Copy out once more, exactly, the line with "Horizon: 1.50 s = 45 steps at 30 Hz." and all the lines after it, up to the last line of the data.

▬▬▬▬▬▬▬▬▬▬

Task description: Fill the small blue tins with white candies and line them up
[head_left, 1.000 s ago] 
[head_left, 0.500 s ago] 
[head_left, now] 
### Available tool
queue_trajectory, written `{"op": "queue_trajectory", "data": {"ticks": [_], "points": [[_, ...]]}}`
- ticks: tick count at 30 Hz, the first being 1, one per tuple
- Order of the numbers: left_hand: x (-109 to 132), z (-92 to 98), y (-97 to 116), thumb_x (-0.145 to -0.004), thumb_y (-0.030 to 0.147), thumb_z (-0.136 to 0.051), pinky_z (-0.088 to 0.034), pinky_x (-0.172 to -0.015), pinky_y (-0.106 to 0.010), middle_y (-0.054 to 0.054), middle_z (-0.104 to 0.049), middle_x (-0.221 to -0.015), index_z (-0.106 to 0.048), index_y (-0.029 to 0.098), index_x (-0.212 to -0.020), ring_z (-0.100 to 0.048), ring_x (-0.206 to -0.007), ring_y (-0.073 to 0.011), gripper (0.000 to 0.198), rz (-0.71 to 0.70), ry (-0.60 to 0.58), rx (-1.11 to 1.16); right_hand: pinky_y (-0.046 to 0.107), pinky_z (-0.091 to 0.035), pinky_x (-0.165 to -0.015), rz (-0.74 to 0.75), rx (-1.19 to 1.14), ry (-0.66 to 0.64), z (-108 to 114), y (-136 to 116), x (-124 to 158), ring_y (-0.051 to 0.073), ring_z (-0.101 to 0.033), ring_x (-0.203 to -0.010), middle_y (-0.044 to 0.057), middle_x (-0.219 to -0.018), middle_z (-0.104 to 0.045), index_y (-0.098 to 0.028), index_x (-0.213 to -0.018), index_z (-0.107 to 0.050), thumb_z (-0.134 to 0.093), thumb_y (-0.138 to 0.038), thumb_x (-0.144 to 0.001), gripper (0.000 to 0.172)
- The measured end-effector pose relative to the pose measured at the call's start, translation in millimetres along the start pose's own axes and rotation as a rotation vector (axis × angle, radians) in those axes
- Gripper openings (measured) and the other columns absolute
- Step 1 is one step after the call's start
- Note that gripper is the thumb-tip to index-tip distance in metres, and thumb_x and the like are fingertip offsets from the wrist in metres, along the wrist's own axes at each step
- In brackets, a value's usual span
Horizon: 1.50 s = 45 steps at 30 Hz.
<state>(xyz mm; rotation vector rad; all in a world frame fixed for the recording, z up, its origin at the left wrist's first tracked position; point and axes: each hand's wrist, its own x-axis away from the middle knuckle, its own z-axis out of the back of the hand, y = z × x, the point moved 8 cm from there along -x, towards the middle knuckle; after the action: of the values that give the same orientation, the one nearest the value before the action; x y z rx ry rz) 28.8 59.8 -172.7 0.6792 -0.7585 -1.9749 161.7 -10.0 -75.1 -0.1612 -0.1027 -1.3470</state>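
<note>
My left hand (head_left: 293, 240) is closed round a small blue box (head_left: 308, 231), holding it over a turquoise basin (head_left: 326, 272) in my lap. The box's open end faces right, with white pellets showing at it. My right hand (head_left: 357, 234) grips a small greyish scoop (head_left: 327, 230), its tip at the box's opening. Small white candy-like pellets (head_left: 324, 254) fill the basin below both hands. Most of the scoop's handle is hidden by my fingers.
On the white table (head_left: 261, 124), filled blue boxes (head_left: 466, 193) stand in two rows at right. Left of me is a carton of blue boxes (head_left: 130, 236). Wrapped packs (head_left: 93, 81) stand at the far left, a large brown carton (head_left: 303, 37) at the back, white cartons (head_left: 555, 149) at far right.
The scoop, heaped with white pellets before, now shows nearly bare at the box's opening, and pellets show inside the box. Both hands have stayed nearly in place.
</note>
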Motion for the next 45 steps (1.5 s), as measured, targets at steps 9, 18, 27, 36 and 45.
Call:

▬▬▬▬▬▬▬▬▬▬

[RESULT OF THIS EXERCISE]:
Horizon: 1.50 s = 45 steps at 30 Hz.
<state>(xyz mm; rotation vector rad; all in a world frame fixed for the recording, z up, its origin at the left wrist's first tracked position; point and axes: each hand's wrist, its own x-axis away from the middle knuckle, its own z-axis out of the back of the hand, y = z × x, the point moved 8 cm from there along -x, towards the middle knuckle; after the action: of the values that give the same orientation, the one nearest the value before the action; x y z rx ry rz) 28.8 59.8 -172.7 0.6792 -0.7585 -1.9749 161.7 -10.0 -75.1 -0.1612 -0.1027 -1.3470</state>
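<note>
My left hand (head_left: 293, 240) is closed round a small blue box (head_left: 308, 231), holding it over a turquoise basin (head_left: 326, 272) in my lap. The box's open end faces right, with white pellets showing at it. My right hand (head_left: 357, 234) grips a small greyish scoop (head_left: 327, 230), its tip at the box's opening. Small white candy-like pellets (head_left: 324, 254) fill the basin below both hands. Most of the scoop's handle is hidden by my fingers.
On the white table (head_left: 261, 124), filled blue boxes (head_left: 466, 193) stand in two rows at right. Left of me is a carton of blue boxes (head_left: 130, 236). Wrapped packs (head_left: 93, 81) stand at the far left, a large brown carton (head_left: 303, 37) at the back, white cartons (head_left: 555, 149) at far right.
The scoop, heaped with white pellets before, now shows nearly bare at the box's opening, and pellets show inside the box. Both hands have stayed nearly in place.
</note>
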Motion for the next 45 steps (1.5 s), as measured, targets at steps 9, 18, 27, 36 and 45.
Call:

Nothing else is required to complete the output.